Model Parallelization - Githubissues

YuanGongND / ltu

Code, Dataset, and Pretrained Models for Audio and Speech Large Language Model "Listen, Think, and Understand".

390 stars 36 forks source link

Model Parallelization #9

Open BhashaBluff opened 11 months ago

BhashaBluff commented 11 months ago

Hie, Thanks for opensourcing this amazing work. Is there any parameter to parallize the model to run on smaller gpus. I was not able to find one in config. As suggested in readme "we should turn on model parallel to train on smaller gpus". Is there any config parameter for it ? Not able to find one.

YuanGongND commented 11 months ago

hi there,

thanks for the question.

1/ what's your GPU setting? for model parallelization, you would need multiple GPUs in a single node.

2/ were you able to run inference? If so, does the result look good? Inference requires less computational resources but basically already implemented model parallelism.

I will add the model parallel training script soon.

-Yuan

BhashaBluff commented 10 months ago

Hey, Thanks for the prompt response. 1.) I was finetuning the model on on V100 station with 4 GPU of 32 GB. I was trying to finetune with device map = "auto" on line 126 of finetune.py in ltu_as. Although it gave a "NotImplementedError: Cannot copy out of meta tensor; no data!"I commented on the device_map line. I started fine-tuning, but it was giving an OOM error.
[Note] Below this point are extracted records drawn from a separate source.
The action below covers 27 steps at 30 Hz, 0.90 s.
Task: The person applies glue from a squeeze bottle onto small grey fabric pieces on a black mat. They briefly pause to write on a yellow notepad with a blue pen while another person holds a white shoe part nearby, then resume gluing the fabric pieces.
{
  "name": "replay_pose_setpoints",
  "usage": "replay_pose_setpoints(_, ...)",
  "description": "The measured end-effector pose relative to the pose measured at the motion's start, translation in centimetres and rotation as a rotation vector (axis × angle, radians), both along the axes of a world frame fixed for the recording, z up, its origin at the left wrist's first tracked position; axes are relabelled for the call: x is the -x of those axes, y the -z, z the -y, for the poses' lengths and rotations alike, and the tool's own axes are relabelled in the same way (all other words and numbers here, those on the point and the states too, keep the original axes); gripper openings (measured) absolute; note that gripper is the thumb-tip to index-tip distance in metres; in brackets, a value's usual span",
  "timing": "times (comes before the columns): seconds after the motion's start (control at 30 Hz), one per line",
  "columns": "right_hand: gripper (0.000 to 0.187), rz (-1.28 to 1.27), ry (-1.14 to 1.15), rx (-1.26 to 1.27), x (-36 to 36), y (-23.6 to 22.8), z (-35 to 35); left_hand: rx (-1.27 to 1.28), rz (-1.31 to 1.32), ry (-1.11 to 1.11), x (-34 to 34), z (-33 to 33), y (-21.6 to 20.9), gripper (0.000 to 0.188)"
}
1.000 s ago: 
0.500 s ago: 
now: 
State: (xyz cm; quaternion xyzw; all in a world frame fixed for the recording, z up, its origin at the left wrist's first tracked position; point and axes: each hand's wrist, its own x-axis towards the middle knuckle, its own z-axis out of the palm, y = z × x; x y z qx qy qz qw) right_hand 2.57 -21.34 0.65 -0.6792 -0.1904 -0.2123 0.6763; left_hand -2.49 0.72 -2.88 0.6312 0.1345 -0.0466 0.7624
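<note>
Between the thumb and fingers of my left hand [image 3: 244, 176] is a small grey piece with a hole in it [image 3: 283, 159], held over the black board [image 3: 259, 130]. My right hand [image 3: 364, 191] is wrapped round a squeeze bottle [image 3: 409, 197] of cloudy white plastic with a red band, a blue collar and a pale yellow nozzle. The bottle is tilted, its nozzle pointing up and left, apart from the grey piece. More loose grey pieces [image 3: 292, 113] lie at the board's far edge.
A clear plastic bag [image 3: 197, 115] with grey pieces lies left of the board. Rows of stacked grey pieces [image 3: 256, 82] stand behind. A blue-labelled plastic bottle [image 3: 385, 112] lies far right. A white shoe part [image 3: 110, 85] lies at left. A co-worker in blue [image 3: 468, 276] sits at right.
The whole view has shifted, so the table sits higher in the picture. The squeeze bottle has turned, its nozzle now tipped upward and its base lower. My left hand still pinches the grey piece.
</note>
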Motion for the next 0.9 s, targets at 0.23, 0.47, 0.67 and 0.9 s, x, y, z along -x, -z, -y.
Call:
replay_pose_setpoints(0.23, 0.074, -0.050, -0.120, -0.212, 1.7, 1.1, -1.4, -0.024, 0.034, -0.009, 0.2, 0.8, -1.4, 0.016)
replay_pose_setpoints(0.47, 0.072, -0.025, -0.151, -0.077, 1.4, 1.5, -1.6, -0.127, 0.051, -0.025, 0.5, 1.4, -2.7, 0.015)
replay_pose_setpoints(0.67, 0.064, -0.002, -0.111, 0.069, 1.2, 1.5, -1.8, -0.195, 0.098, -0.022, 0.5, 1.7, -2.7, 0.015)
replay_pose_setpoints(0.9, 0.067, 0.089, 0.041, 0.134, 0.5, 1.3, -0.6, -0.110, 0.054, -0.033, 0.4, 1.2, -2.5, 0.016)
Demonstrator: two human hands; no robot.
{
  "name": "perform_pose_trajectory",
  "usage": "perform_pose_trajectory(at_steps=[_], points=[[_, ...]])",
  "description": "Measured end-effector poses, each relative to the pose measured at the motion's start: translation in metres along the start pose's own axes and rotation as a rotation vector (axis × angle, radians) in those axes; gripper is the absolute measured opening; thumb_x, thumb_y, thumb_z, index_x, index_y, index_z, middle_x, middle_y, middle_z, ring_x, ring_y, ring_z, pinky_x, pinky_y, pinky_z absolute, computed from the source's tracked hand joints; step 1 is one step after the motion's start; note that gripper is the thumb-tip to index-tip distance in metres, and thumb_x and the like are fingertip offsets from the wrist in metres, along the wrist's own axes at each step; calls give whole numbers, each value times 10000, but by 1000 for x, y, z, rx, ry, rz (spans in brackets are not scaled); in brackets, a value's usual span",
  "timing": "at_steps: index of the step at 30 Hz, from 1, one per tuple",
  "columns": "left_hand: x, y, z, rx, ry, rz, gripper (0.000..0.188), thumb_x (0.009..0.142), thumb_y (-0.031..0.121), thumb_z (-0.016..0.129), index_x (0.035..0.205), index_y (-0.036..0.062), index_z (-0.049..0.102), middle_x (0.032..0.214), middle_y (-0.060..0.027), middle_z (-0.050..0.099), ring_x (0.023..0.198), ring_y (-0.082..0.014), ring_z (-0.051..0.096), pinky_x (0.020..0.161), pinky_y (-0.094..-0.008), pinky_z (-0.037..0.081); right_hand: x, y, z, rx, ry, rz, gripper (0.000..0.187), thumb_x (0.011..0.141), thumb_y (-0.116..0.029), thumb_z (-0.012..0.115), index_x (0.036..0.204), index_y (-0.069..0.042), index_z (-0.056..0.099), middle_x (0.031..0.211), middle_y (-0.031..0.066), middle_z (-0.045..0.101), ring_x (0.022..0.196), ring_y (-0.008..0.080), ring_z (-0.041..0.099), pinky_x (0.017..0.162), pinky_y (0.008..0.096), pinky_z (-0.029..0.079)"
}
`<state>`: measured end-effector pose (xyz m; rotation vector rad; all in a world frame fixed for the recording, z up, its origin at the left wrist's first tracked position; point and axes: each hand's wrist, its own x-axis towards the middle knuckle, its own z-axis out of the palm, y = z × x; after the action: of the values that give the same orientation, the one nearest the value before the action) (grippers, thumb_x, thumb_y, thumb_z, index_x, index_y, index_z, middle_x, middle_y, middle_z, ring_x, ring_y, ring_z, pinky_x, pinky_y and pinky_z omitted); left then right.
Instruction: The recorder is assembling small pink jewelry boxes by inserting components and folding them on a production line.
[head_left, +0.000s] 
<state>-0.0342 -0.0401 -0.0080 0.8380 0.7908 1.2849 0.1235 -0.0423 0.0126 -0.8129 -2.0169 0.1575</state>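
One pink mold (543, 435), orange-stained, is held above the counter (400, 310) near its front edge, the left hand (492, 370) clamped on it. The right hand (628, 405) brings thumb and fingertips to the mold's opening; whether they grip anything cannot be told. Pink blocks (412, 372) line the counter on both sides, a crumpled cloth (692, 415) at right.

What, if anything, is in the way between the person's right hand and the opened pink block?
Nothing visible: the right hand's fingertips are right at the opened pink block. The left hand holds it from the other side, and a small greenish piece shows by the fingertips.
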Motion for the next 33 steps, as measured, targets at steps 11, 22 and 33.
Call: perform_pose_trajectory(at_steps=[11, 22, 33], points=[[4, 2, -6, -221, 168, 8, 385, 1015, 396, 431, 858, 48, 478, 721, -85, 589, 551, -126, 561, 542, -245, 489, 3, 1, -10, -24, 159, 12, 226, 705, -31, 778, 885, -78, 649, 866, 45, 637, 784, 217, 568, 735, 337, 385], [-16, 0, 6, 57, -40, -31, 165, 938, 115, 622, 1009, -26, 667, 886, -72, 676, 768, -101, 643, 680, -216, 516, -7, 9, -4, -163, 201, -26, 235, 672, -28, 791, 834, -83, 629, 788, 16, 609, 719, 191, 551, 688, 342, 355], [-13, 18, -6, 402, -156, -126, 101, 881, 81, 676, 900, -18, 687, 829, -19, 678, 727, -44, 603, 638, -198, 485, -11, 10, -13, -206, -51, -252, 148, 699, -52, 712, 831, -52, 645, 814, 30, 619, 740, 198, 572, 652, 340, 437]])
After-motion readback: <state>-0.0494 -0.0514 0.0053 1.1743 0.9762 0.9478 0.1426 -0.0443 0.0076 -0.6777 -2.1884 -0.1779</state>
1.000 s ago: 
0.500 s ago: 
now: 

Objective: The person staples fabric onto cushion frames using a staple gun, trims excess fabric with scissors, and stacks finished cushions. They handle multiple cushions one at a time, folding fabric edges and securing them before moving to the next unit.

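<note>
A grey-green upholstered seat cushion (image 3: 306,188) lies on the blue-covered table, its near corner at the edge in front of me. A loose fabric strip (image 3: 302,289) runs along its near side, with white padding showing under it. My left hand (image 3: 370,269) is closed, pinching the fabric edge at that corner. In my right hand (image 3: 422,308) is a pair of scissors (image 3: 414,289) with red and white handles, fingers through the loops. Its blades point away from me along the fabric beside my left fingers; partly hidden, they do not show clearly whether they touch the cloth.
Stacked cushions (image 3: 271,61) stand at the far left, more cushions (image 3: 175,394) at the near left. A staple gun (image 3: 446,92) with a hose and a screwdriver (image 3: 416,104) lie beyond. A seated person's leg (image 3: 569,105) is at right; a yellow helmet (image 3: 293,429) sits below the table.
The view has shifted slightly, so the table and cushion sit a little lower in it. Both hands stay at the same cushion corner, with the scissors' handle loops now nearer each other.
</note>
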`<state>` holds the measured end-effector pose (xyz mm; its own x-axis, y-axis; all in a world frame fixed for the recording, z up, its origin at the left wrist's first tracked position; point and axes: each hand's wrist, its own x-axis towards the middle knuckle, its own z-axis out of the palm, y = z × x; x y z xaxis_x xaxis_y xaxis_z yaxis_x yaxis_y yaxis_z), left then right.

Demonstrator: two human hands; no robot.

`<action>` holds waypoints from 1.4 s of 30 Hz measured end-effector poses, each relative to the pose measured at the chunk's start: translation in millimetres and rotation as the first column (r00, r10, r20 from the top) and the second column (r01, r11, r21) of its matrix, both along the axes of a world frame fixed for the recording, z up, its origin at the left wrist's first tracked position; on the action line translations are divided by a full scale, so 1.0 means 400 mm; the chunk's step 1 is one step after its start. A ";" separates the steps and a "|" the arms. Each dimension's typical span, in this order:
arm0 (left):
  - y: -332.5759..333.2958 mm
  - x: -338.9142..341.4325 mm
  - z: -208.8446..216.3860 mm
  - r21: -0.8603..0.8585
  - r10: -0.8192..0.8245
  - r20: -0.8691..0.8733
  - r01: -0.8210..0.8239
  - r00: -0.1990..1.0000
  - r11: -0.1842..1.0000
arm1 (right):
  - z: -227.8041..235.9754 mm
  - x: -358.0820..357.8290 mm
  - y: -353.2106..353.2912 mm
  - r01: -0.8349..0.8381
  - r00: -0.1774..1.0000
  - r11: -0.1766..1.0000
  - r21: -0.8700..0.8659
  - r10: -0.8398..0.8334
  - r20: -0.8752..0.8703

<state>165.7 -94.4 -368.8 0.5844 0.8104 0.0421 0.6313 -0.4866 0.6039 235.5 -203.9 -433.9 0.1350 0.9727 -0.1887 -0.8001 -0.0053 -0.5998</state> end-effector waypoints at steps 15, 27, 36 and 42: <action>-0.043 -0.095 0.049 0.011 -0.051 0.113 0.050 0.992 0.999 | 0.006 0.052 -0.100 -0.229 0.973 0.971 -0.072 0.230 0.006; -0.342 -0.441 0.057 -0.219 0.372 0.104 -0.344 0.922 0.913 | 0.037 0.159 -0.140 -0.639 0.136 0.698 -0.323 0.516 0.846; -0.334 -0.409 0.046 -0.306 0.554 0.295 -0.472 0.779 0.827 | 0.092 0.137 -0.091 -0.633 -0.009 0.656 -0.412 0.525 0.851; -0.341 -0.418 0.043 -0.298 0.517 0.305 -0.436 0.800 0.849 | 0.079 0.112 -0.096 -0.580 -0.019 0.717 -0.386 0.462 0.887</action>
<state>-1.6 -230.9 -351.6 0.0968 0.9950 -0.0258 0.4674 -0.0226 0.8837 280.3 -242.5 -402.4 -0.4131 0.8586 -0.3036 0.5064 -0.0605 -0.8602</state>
I am able to make inferences with 2 32GB V100 gpus. The results are not very accurate. However, it is working. wanted to fine-tune the model on the given toy dataset.

YuanGongND commented 10 months ago

Done, please see LTU and LTU-AS. Your resources should be enough to train the model, remember to tune the micro_batch_size to the max number that your GPUs can run.

Regarding the performance, if LTU, it should be exactly same with what we described in the paper, if LTU-AS, it might be a mismatch between training and inference GPUs. Also the model only takes input with 16kHz sampling rate and 10-second audio. You can check if your local inference result is similar to our online demo.

-Yuan

rishabh004-ai commented 10 months ago

Hie, Thanks a lot.

YuanGongND commented 10 months ago

You are welcome, please let me know if there's any issue. Remember to set micro_batch_size larger, it can be something 16/32 or even larger.